Johnny Shines
(b. 1915, Frayer, Tennessee; d. 1992, Chicago, Illinois)
Johnny Shines was in Willie Dixon’s All Stars along with Big Walter Horton, when the band was touring Canada in the early 1970s. Shines recorded two significant albums, that had talented young Edmonton musicians playing on them. Bob Derkach of Hot Cottage played bass on the album “Worried Blues Ain’t Bad”. The other album, titled “Too Wet to Plow” which was said to have been recorded in just two days in September 1975 with Ron Rault on bass, Sugar Blue on harmonica and Louisiana Red on guitar. Steve Boddington tells how Johnny Shines showed him how to play slide guitar with open tuning, and got to jam with him when he was invited to the Hovel in 1974. He was very generous with his time and insights, according to Boddington. Shines was greatly influenced by Robert Johnson, Charlie Patton and Blind Lemon Jefferson, and more than willing to pass it on to the young Edmonton talent.
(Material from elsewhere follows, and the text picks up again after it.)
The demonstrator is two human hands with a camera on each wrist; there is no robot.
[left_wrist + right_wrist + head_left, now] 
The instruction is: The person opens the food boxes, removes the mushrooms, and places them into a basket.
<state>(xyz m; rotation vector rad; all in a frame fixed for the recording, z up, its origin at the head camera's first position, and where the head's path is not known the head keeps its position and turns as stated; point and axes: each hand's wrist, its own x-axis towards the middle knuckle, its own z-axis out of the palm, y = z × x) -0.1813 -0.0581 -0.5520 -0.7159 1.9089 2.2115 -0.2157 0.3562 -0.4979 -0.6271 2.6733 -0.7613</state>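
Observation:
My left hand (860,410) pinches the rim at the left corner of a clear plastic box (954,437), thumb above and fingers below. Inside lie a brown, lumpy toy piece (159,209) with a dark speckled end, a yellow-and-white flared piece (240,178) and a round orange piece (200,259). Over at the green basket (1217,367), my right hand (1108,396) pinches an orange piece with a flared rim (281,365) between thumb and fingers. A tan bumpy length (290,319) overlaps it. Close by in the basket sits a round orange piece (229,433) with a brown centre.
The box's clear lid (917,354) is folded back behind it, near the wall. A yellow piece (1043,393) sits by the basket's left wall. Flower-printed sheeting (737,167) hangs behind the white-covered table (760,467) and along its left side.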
To illustrate the overlap between Horton and Shines, Horton played harp on two Johnny Shines releases, “Evening Sun” and “Brutal Hearted Women”. The last time Johnny Shines performed in front of an Edmonton audience was at the 1991 Edmonton Folk Music Festival with his wife Candy Shines. His daughter Caroline Shines established The Johnny Shines Blues Foundation in Tuscaloosa, Alabama in 2010.